Mendoza wasn't alone. Helga stood against the far wall, pointing the Bauer at Caine and smiling grimly, her mouth opening and closing like that of a fish. Caine slumped back on the bed in utter defeat. He was disgusted with himself for having been caught by lust, the oldest trap in the business. And this time there was no way out.

He couldn't even try a bluff about his identity to hang on to the McClure cover, because of the tall, blond young man in jungle whites standing next to Mendoza. He looked familiar to Caine; he was one of the men in the BMW who had tried to run him off the road near Bariloche. That he recognized Caine was apparent by the calm certitude with which he pointed the barrel of Caine's own Winchester at Caine's chest, the muzzle opening looking as large as the mouth of the Lincoln Tunnel.

CHAPTER 13

“Did you enjoy having sex with my daughter?” Mendoza asked.

“You ought to know,” Caine retorted, and Rolf, the blond man from the BMW, savagely slapped his face. Caine spat out a mouthful of blood and grinned. He had expected something more sophisticated from the Angel of Death of Auschwitz.

“What is your name, anyway? McClure, Foster, or Caine?” Mendoza asked conversationally. They had been through his knapsack and found the other passports, he realized. He shrugged his shoulders as best he could, with his hands and feel tied to a steel chair in Mendoza's laboratory.
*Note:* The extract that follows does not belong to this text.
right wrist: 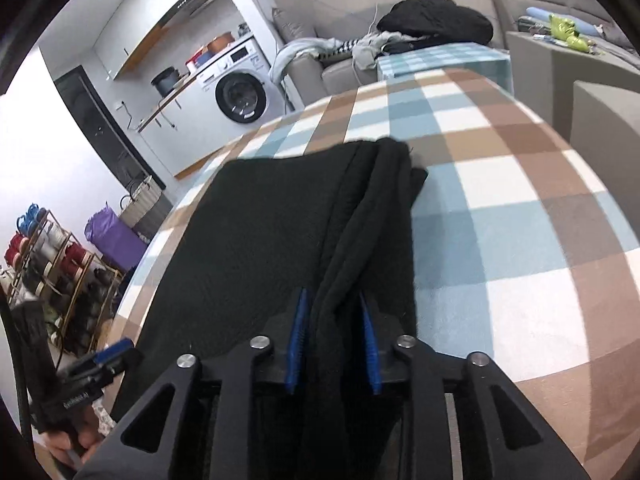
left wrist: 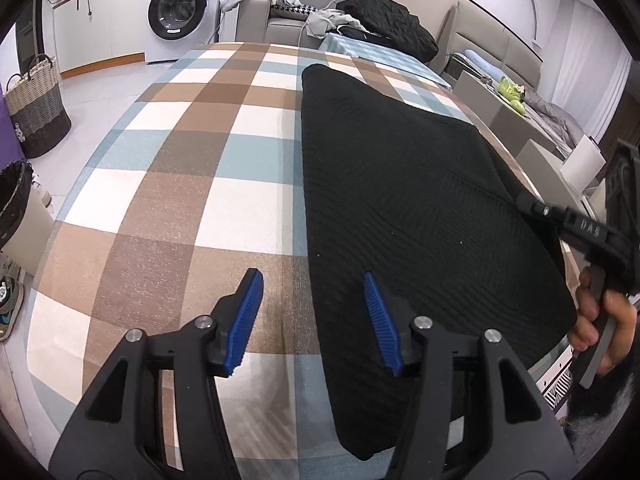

“Foster's good enough,” Caine lied. He was a professional spy; he'd be telling lies on his deathbed.

“As you wish,” Mendoza muttered through his thin lips. And then he was staring at Caine's icy green eyes and the cruel smile that came to Caine's mouth, blurred with blood, like a smeared painting.

“Dr. Mengele, I presume,” Caine said.

“Of course,” the old man snapped and gave Caine a perfunctory Prussian nod that oddly managed to be both contemptuous and respectful. He was leaning against the lab counter, his hands on his hips and his legs crossed at the ankles. Helga stood nearby, a glint of satisfaction in her piggy eyes, the Bauer still in her hand. Rolf stood near Caine, his hands balled into fists, anxious to start beating Caine, like a dog straining to slip the leash. Inger had gone. Caine sighed and shook his head.